• _Activity_:
What you need to produce from the material below is an exact transcription of the lines from the one with "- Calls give" through the one with "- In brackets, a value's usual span", both included, and no other line.

□ □ □

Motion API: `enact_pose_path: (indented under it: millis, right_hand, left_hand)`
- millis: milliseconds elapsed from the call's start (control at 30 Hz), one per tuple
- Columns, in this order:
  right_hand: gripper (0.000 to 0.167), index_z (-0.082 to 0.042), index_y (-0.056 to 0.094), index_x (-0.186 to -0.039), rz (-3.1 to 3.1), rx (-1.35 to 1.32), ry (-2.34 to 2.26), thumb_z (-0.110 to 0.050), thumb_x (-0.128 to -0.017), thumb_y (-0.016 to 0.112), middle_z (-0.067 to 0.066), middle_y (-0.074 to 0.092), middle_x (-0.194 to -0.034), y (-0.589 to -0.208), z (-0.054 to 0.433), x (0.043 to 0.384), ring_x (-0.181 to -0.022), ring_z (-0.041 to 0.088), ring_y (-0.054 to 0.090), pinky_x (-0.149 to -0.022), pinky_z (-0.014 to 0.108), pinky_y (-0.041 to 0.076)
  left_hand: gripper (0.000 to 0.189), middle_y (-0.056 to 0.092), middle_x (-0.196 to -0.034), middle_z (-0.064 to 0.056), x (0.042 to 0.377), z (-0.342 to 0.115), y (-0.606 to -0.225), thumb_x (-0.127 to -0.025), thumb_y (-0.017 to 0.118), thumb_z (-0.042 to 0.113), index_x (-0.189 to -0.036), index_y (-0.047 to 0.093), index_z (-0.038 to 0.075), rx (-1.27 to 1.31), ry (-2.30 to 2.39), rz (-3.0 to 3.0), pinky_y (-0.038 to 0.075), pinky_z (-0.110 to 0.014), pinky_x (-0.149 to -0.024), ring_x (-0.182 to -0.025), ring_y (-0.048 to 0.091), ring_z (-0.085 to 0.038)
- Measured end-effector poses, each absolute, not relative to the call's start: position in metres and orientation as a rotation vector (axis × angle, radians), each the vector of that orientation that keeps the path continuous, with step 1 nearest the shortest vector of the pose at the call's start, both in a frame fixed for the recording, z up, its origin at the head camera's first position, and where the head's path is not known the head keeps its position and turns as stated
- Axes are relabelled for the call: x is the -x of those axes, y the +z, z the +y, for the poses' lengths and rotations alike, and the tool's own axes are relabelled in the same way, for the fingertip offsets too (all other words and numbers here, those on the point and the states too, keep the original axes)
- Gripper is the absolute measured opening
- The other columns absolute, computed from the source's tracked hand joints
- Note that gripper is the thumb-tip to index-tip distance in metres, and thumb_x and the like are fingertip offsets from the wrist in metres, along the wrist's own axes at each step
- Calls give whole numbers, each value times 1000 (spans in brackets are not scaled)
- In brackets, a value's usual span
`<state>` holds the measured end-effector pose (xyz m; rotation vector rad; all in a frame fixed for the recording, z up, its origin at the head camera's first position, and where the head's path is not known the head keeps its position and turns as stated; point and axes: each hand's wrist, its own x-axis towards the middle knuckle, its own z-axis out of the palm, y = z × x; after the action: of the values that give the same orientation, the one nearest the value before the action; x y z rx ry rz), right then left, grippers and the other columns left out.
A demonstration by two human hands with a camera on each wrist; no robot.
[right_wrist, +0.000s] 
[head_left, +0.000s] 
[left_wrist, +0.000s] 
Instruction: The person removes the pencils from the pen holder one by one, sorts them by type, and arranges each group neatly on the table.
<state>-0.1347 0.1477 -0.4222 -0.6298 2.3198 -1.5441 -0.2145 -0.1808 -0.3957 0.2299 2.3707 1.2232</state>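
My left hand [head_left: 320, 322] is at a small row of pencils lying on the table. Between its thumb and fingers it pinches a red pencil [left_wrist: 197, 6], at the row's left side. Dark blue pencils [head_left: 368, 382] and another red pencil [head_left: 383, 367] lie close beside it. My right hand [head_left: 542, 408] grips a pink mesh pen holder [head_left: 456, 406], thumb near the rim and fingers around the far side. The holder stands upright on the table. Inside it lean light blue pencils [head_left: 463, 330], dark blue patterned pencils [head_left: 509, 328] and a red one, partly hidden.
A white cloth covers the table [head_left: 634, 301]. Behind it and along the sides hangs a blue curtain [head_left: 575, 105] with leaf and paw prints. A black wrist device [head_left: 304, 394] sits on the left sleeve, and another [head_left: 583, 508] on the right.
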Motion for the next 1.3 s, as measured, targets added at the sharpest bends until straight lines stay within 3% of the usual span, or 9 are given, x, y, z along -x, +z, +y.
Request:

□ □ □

• _Output_:
- Calls give whole numbers, each value times 1000 (spans in brackets are not scaled)
- In brackets, a value's usual span

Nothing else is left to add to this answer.